AECとは、[Automotive Electronics Council(自動車エレクトロニクス協議会)] の略称です。
大手自動車メーカと米国の大手電子部品メーカが車載用電子部品信頼性の規格化のために共同で設立した団体のことです。
つまり、AEC規格とは、AECという団体が定めた車載用電子部品信頼性を保証するための試験内容・判定をまとめた世界標準規格のことです。

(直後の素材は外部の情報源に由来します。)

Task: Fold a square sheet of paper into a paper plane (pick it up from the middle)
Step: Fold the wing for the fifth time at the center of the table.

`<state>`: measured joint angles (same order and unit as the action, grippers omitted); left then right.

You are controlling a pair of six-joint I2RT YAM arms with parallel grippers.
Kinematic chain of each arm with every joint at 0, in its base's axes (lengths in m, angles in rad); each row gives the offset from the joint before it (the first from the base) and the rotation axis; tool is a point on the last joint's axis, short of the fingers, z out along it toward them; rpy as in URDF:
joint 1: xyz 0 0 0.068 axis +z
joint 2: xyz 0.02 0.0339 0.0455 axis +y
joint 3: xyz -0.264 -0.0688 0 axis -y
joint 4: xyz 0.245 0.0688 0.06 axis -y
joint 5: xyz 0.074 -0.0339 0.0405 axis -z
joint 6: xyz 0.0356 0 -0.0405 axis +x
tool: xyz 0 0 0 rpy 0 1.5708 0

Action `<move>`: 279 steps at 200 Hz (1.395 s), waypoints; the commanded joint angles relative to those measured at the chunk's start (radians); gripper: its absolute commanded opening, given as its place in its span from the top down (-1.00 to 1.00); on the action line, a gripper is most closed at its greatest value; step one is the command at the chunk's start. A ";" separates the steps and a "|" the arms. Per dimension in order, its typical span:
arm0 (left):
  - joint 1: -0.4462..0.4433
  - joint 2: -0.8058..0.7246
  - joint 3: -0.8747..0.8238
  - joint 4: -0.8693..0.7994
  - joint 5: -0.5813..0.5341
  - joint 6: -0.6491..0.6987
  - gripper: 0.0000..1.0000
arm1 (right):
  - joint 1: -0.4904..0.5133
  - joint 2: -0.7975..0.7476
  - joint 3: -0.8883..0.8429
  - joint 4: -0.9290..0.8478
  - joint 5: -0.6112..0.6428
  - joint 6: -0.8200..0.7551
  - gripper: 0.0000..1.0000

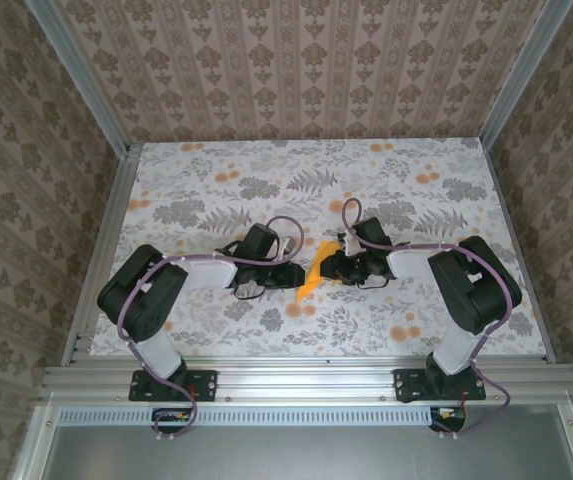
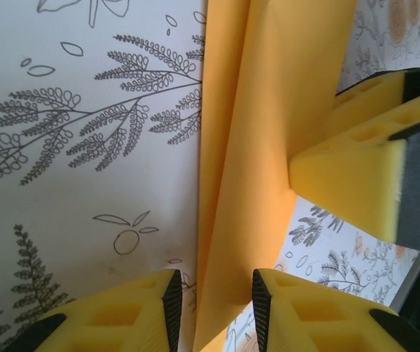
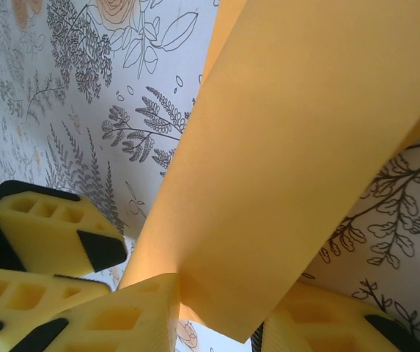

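1. Paper plane (image 1: 316,272) sits mid-bench (image 1: 216,160) between both arms; its ends are cut off in the wrist views.
2. Left fingers (image 2: 144,312) straddle it, gap showing on one side: released.
3. Right fingers (image 3: 122,317): paper hides the gap, can't tell.

Table cover (image 1: 266,180): white, flat, printed with grey ferns (image 2: 85,139), fine-line leaf sprigs and small orange flowers (image 1: 228,176). Walls (image 1: 296,60): three sides, beige damask wallpaper in vertical stripes. Aluminium posts (image 1: 81,75) at rear corners; ribbed aluminium rail (image 1: 306,378) along near edge; grey panel (image 1: 306,450) beyond it
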<state>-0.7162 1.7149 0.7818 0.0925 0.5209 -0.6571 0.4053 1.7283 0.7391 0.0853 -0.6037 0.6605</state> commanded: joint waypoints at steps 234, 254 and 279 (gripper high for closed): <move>-0.104 0.086 0.213 -0.266 -0.214 -0.068 0.47 | -0.009 0.057 -0.015 0.054 0.068 0.042 0.20; -0.111 0.090 0.220 -0.262 -0.206 -0.071 0.47 | -0.009 0.063 -0.011 0.054 0.074 0.052 0.26; -0.115 0.086 0.229 -0.263 -0.202 -0.074 0.47 | -0.010 0.063 0.002 0.014 0.111 0.062 0.40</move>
<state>-0.8234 1.7859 0.9764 -0.1436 0.3271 -0.7078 0.3988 1.7412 0.7437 0.1005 -0.6067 0.7238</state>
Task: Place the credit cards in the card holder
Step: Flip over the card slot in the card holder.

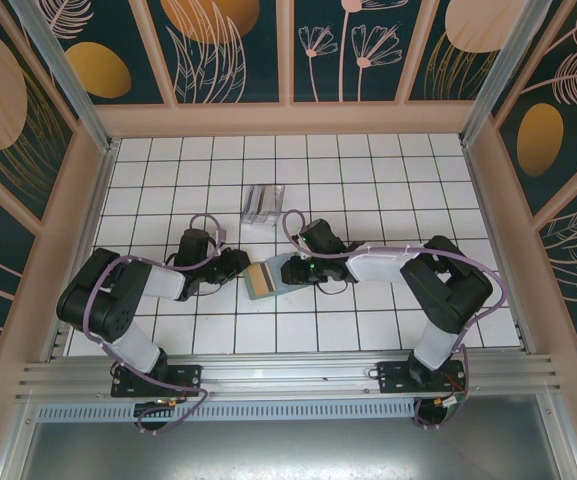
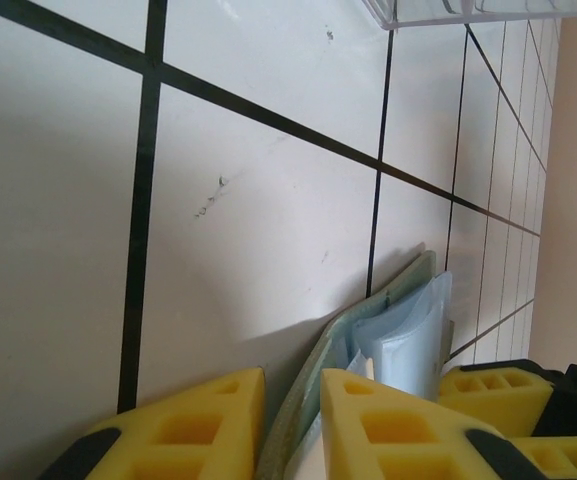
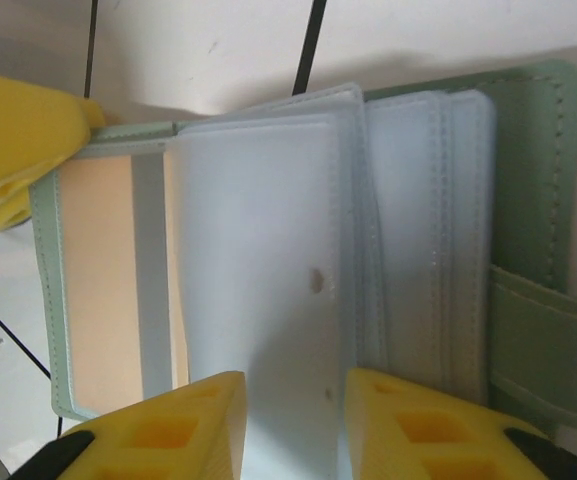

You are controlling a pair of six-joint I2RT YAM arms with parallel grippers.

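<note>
Currently: card holder open, tilted, centre of top view. Left end effector clamped on its green cover edge. Right end effector straddles clear sleeve; whether it grips, cannot tell.

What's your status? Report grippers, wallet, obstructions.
Left gripper shut on cover edge of sage-green folding wallet. Right gripper part open over its clear sleeves. Clear plastic box behind, apart; nothing blocking.
</note>
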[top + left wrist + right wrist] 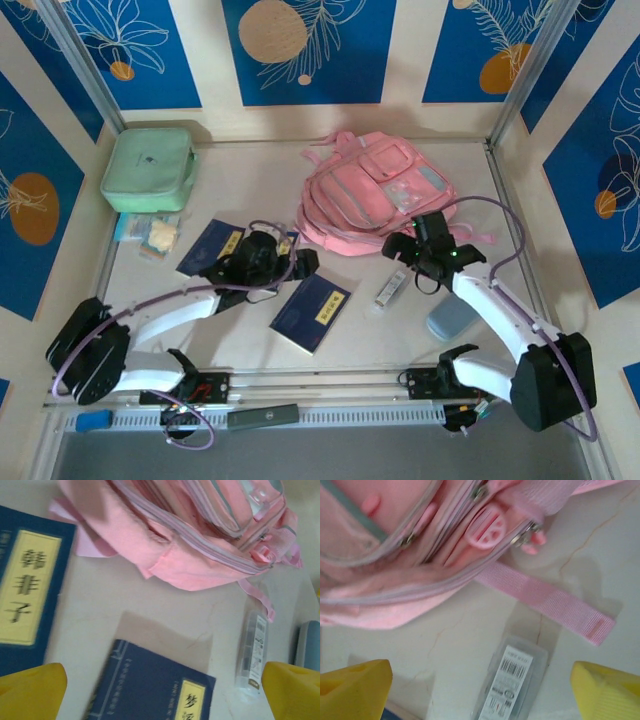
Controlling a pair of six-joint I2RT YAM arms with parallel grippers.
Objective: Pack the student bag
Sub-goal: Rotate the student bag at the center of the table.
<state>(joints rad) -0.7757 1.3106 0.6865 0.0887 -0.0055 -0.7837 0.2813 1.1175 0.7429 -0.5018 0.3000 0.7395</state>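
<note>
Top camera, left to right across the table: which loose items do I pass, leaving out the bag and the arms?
Mint-green zipped case → blue book with yellow label → second blue book → small clear labelled box → grey-blue case.

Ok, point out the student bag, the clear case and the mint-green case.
student bag [345, 210], top view, main body
clear case [512, 681], right wrist view, barcode label
mint-green case [148, 166], top view, lid centre

My left arm [170, 312] and right arm [495, 305] are 2 white shells with black joints and bases. A purple cable [505, 212] loops along each. Left gripper [160, 695] and right gripper [480, 690] wear yellow pads [30, 692]. A green light [452, 254] glows on my right wrist.
</note>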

要するに、『AEC規格を満たしている』と書かれていたら、『AEC規格ではこんな試験内容があって、試験結果は合格ラインを満たしている。だから、この車載用電子部品の性能は信頼できるんですよ。』と言いたいわけです。
3.AEC規格の種類と試験内容
AEC規格はカテゴリごとに分類されていて複数種類存在します。
例えば、次のようなものが存在します。
カテゴリ | 対象例 |
---|---|
AEC-Q100 | IC(集積回路) |
AEC-Q101 | ディスクリート半導体部品 (トランジスタ・ダイオードなど) |
AEC-Q102 | ディスクリートオプトエレクトロニクス半導体部品 (LEDなど) |
AEC-Q103 | 車載センサ |
AEC-Q104 | マルチチップモジュール |
AEC-Q200 | 受動部品 (抵抗・コンデンサ・インダクタなど) |
これらのカテゴリに対してストレステストなどを実施して、信頼性評価を行います。
例えば、AEC-Q100の場合は以下のような試験を実施します。
- 環境ストレス試験
- 加速寿命試験
- パッケージアセンブリ保全試験
- ダイレベル信頼性試験
- 電気的特性確認
- 中空パッケージ試験
4.AECのグレード
AECには、使用周囲温度によってグレードが定められています。
Grade 0:-40℃~+150℃
Grade 1:-40℃~+125℃
Grade 2:-40℃~+105℃
Grade 3:-40℃~+70℃
Grade 4:0℃~+70℃
このグレードごとに試験の判定結果も異なってきます。
以上、「AEC規格」についてでした。